**WHAT TO DO:** Every record is to be printed exactly as written, and any picture in it is skipped.

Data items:
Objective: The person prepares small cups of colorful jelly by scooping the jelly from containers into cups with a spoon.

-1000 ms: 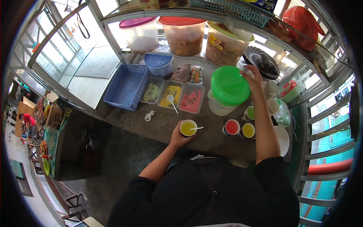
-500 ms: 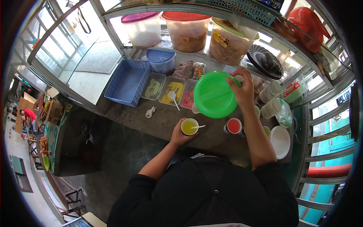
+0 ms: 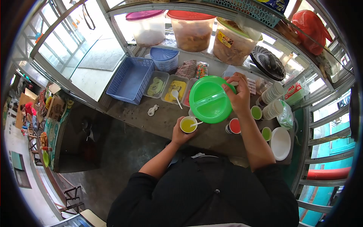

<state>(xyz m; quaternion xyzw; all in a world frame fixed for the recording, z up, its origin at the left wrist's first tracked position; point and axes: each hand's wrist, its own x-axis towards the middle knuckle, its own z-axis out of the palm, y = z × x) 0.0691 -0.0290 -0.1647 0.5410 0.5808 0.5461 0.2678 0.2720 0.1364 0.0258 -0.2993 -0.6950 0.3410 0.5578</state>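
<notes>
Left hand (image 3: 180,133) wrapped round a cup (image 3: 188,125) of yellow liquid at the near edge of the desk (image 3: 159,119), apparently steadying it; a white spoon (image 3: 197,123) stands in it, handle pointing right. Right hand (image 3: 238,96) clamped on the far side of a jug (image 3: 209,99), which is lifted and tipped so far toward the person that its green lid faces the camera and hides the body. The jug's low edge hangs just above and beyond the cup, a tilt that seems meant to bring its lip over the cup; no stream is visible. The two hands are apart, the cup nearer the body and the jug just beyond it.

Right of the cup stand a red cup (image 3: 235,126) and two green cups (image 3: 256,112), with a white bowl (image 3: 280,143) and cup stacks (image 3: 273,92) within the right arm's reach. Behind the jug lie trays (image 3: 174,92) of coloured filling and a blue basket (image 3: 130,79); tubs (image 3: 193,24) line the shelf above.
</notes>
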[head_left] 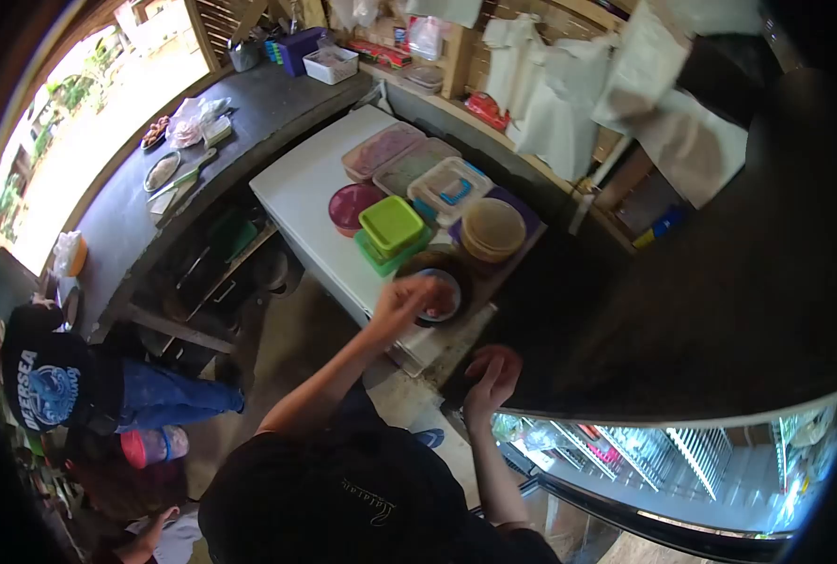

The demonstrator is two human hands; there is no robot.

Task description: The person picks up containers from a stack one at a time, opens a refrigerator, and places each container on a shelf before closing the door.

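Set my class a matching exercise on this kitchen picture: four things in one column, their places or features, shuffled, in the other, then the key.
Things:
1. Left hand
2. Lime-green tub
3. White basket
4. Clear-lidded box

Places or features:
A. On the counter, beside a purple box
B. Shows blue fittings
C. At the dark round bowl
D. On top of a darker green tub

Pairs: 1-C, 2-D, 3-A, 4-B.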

**WRITTEN ANSWER:**
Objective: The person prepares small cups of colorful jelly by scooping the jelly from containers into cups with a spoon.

-1000 ms: 
-500 ms: 
+0 ms: 

<state>(xyz m; quaternion xyzw; all in a world frame fixed for the recording, z up, its origin at the left wrist's first tracked position; point and axes: each hand's wrist, its own x-axis towards the middle knuckle, its own z-axis out of the palm, y = z × x) 0.0691 -0.0290 -0.1647 0.5410 0.5808 0.5461 0.2678 0.2720 0.1364 0.0258 -0.2993 -0.6950 0.3410 0.5578</state>
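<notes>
Left hand (image 3: 180,133) wrapped round a cup (image 3: 188,125) of yellow liquid at the near edge of the desk (image 3: 159,119), apparently steadying it; a white spoon (image 3: 197,123) stands in it, handle pointing right. Right hand (image 3: 238,96) clamped on the far side of a jug (image 3: 209,99), which is lifted and tipped so far toward the person that its green lid faces the camera and hides the body. The jug's low edge hangs just above and beyond the cup, a tilt that seems meant to bring its lip over the cup; no stream is visible. The two hands are apart, the cup nearer the body and the jug just beyond it.

Right of the cup stand a red cup (image 3: 235,126) and two green cups (image 3: 256,112), with a white bowl (image 3: 280,143) and cup stacks (image 3: 273,92) within the right arm's reach. Behind the jug lie trays (image 3: 174,92) of coloured filling and a blue basket (image 3: 130,79); tubs (image 3: 193,24) line the shelf above.
</notes>
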[head_left] 

The demonstrator is two human hands; there is no robot.

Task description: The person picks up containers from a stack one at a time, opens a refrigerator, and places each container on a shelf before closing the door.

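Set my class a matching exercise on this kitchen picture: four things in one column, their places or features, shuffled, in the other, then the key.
Things:
1. Left hand
2. Lime-green tub
3. White basket
4. Clear-lidded box

Places or features:
A. On the counter, beside a purple box
B. Shows blue fittings
C. At the dark round bowl
D. On top of a darker green tub

Pairs: 1-C, 2-D, 3-A, 4-B.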

The given answer completes the exercise.